*TASK OBJECTIVE*. Every record should be written out again in full, with no character altered.

*EXERCISE DATA*.

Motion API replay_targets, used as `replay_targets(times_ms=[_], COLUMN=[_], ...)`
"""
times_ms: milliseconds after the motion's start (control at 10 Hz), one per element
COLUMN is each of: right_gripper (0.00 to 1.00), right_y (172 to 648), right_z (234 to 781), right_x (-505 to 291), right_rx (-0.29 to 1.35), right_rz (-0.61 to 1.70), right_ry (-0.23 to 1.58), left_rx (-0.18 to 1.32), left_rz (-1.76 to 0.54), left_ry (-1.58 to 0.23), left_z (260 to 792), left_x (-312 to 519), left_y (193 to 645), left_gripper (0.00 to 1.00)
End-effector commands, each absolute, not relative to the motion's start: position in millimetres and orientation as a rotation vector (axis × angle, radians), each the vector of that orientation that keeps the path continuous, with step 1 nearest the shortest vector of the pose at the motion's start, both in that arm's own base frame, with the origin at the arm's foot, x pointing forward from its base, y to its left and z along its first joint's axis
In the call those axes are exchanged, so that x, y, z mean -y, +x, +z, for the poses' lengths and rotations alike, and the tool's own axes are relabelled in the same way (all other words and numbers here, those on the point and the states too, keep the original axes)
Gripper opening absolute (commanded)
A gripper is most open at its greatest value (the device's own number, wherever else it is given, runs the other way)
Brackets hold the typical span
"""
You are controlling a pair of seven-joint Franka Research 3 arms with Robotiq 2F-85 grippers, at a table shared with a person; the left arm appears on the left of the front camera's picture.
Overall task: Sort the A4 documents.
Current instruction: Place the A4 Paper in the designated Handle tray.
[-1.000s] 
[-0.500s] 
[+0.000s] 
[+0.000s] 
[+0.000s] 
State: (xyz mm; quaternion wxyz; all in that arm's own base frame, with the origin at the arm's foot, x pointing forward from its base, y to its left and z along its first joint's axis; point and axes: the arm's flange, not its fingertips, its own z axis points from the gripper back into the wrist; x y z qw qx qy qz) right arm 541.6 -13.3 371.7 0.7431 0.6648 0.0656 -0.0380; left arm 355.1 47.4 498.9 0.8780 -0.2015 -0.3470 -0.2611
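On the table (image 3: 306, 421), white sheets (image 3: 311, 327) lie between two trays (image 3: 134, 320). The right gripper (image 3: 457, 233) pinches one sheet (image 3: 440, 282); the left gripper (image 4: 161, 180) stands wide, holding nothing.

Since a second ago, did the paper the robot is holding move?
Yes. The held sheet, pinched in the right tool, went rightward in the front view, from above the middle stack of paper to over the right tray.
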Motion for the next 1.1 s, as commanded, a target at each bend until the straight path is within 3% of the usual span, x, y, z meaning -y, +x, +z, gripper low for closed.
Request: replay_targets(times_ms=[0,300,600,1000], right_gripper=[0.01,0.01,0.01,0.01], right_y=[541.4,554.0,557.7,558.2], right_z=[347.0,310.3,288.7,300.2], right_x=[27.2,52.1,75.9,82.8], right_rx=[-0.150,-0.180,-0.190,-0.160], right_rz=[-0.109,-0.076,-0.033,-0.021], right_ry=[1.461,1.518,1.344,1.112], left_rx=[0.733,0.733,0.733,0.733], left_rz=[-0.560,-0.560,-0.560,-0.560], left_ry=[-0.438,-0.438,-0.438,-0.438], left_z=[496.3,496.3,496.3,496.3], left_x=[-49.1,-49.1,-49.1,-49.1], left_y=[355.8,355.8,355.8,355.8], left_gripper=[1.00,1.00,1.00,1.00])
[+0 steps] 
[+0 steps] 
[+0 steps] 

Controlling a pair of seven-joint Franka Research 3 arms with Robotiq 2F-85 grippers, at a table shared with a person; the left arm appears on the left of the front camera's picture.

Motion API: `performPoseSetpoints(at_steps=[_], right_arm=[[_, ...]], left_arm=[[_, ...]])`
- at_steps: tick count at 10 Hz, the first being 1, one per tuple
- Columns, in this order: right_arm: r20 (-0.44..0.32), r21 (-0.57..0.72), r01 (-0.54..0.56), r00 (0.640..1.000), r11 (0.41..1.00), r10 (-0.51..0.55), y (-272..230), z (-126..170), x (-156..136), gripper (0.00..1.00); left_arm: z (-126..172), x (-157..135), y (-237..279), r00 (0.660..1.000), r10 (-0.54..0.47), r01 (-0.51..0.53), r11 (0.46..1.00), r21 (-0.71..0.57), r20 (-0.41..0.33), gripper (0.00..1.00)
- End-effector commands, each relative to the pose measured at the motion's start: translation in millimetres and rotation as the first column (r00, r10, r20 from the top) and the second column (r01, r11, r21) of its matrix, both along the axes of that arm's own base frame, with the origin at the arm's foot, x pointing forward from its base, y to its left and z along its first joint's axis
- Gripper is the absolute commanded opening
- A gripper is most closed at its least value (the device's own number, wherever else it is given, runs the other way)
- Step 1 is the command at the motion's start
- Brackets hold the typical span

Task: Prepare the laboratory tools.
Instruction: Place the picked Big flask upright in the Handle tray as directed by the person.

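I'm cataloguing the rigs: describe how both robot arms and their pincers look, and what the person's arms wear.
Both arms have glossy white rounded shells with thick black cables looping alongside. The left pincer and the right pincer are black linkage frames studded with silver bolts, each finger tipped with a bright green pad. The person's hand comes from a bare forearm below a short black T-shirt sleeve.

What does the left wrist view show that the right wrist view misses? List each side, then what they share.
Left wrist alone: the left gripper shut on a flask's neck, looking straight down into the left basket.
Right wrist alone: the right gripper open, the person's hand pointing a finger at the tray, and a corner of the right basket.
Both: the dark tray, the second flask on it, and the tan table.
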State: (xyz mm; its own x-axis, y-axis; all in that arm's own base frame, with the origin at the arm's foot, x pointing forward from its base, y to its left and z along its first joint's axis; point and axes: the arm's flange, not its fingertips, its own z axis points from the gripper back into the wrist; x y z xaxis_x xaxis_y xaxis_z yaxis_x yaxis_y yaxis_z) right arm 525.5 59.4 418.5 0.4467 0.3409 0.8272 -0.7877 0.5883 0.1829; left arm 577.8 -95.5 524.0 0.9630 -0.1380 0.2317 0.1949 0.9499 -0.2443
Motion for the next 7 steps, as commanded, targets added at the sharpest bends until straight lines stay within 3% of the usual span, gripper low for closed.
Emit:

*SOLUTION BELOW*.
Motion API replay_targets, used as `replay_targets(times_ms=[_], COLUMN=[_], ...)`
"""
times_ms: milliseconds after the motion's start (control at 10 Hz), one per element
COLUMN is each of: right_gripper (0.00 to 1.00), right_y (172 to 648), right_z (234 to 781), right_x (-505 to 291), right_rx (-0.29 to 1.35), right_rz (-0.61 to 1.70), right_ry (-0.23 to 1.58), left_rx (-0.18 to 1.32), left_rz (-1.76 to 0.54), left_ry (-1.58 to 0.23), left_z (260 to 792), left_x (-312 to 519), left_y (193 to 645), left_gripper (0.00 to 1.00)
End-effector commands, each absolute, not relative to the motion's start: position in millimetres and orientation as a rotation vector (axis × angle, radians), each the vector of that orientation that keeps the path continuous, with step 1 nearest the shortest vector of the pose at the motion's start, both in that arm's own base frame, with the origin at the arm's foot, x pointing forward from its base, y to its left and z along its first joint's axis
In the call those axes are exchanged, so that x, y, z mean -y, +x, +z, for the poses' lengths and rotations alike, and the tool's own axes are relabelled in the same way (all other words and numbers here, those on the point and the states too, keep the original axes)
Gripper opening absolute (commanded)
A gripper is most open at its greatest value (the device's own number, wherever else it is given, runs the other way)
Brackets hold the typical span
"""
You are controlling a pair of seven-joint Franka Research 3 arms with Robotiq 2F-85 grippers, at a table shared with a person; the left arm appears on the left of the front camera's picture.
Overall task: Sort the A4 documents.
Current instruction: Place the A4 Paper in the designated Handle tray.
[-1.000s] 
[-0.500s] 
[+0.000s] 
[+0.000s] 
[+0.000s] 
State: (xyz mm; quaternion wxyz; all in that arm's own base frame, with the origin at the arm's foot, x pointing forward from its base, y to its left and z along its first joint's axis; point and axes: the arm's flange, not its fingertips, its own z axis points from the gripper back into the wrist; x y z qw qx qy qz) right arm 541.6 -13.3 371.7 0.7431 0.6648 0.0656 -0.0380; left arm 355.1 47.4 498.9 0.8780 -0.2015 -0.3470 -0.2611
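On the table (image 3: 306, 421), white sheets (image 3: 311, 327) lie between two trays (image 3: 134, 320). The right gripper (image 3: 457, 233) pinches one sheet (image 3: 440, 282); the left gripper (image 4: 161, 180) stands wide, holding nothing.

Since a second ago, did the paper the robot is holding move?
Yes. The held sheet, pinched in the right tool, went rightward in the front view, from above the middle stack of paper to over the right tray.
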Motion for the next 1.1 s, as commanded, a target at each bend until the straight path is within 3% of the usual span, x, y, z meaning -y, +x, +z, gripper low for closed.
Request: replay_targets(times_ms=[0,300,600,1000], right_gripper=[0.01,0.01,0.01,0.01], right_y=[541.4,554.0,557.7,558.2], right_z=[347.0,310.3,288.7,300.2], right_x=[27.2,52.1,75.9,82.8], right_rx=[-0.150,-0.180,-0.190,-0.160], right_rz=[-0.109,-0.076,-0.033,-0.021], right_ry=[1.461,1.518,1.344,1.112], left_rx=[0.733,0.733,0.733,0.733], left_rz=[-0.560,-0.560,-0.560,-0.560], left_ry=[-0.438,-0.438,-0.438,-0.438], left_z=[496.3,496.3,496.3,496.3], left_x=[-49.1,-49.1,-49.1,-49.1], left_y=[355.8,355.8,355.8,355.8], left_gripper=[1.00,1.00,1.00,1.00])
[+0 steps] 
[+0 steps] 
[+0 steps] 

Controlling a pair of seven-joint Franka Research 3 arms with Robotiq 2F-85 grippers, at a table shared with a person; the left arm appears on the left of the front camera's picture.

Motion API: `performPoseSetpoints(at_steps=[_], right_arm=[[_, ...]], left_arm=[[_, ...]])`
- at_steps: tick count at 10 Hz, the first being 1, one per tuple
- Columns, in this order: right_arm: r20 (-0.44..0.32), r21 (-0.57..0.72), r01 (-0.54..0.56), r00 (0.640..1.000), r11 (0.41..1.00), r10 (-0.51..0.55), y (-272..230), z (-126..170), x (-156..136), gripper (0.00..1.00); left_arm: z (-126..172), x (-157..135), y (-237..279), r00 (0.660..1.000), r10 (-0.54..0.47), r01 (-0.51..0.53), r11 (0.46..1.00), r21 (-0.71..0.57), r20 (-0.41..0.33), gripper (0.00..1.00)
- End-effector commands, each relative to the pose measured at the motion's start: translation in millimetres and rotation as the first column (r00, r10, r20 from the top) and the second column (r01, r11, r21) of its matrix, both along the axes of that arm's own base frame, with the origin at the arm's foot, x pointing forward from its base, y to its left and z along its first joint's axis
- Gripper is the absolute commanded opening
- A gripper is most closed at its least value (the device's own number, wherever else it is given, runs the other way)
- Step 1 is the command at the motion's start
- Brackets hold the typical span

Task: Prepare the laboratory tools.
Instruction: Place the picked Big flask upright in the Handle tray as directed by the person.

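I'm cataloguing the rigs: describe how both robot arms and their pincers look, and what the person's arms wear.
Both arms have glossy white rounded shells with thick black cables looping alongside. The left pincer and the right pincer are black linkage frames studded with silver bolts, each finger tipped with a bright green pad. The person's hand comes from a bare forearm below a short black T-shirt sleeve.

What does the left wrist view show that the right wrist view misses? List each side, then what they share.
Left wrist alone: the left gripper shut on a flask's neck, looking straight down into the left basket.
Right wrist alone: the right gripper open, the person's hand pointing a finger at the tray, and a corner of the right basket.
Both: the dark tray, the second flask on it, and the tan table.
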State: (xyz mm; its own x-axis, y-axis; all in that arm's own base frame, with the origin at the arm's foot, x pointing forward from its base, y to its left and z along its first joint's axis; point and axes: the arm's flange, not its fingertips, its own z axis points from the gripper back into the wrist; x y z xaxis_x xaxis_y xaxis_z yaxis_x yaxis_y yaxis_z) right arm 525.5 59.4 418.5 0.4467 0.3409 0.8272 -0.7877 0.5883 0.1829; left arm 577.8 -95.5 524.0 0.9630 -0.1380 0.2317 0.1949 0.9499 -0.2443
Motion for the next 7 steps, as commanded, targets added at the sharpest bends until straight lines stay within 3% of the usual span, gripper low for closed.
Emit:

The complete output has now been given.